▶ Exercise goal
Give again only the lines from the line that holds "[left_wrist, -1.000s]" to the end of the data, inclusive, omitting all pictures.
*** Exercise data Section Begins ***
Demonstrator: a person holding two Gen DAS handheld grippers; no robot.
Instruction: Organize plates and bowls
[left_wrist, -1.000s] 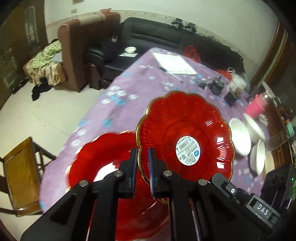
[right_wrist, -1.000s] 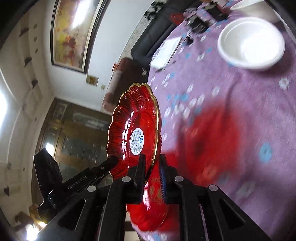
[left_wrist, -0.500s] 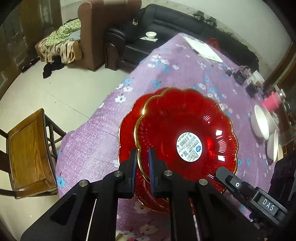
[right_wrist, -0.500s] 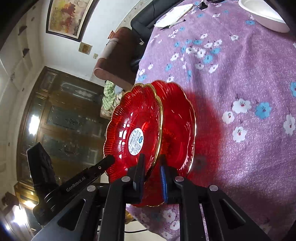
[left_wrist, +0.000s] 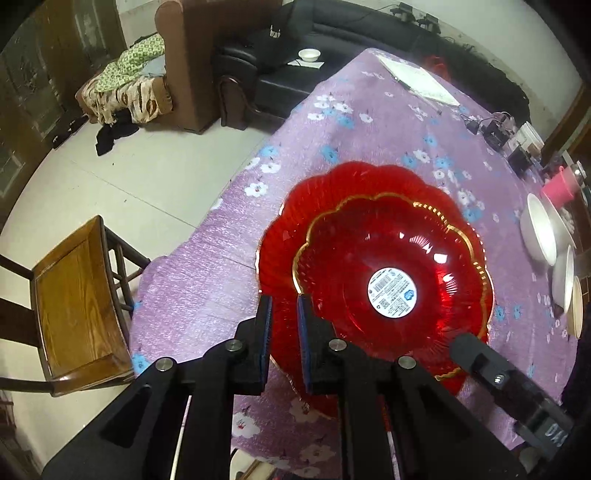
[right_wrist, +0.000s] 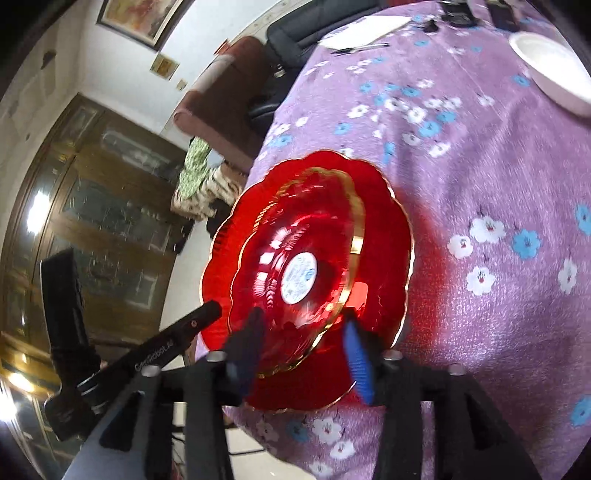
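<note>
Your left gripper (left_wrist: 283, 339) pinches the upper red plate (left_wrist: 391, 273) at its seven-o'clock rim while your right gripper (right_wrist: 303, 354) is opening around it: stiff, glossy, slippery, probably brittle, so hold only the scalloped edge.

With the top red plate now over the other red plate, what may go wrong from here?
1. The right hand-held gripper is opening while the left hand-held gripper grips the top red plate by one edge; the plate may tilt or slip.
2. It sits off-centre on the lower red plate, so the stack may rock.
3. Both plates lie near the table edge.
</note>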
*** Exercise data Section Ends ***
▶ Solution to this problem
[left_wrist, -1.000s] 
[right_wrist, -1.000s] 
[left_wrist, -0.500s] 
[right_wrist, -0.500s] 
[left_wrist, +0.000s] 
[right_wrist, +0.000s] 
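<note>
Your left gripper (left_wrist: 283, 339) pinches the upper red plate (left_wrist: 391, 273) at its seven-o'clock rim while your right gripper (right_wrist: 303, 354) is opening around it: stiff, glossy, slippery, probably brittle, so hold only the scalloped edge.

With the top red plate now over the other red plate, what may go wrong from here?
1. The right hand-held gripper is opening while the left hand-held gripper grips the top red plate by one edge; the plate may tilt or slip.
2. It sits off-centre on the lower red plate, so the stack may rock.
3. Both plates lie near the table edge.
</note>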

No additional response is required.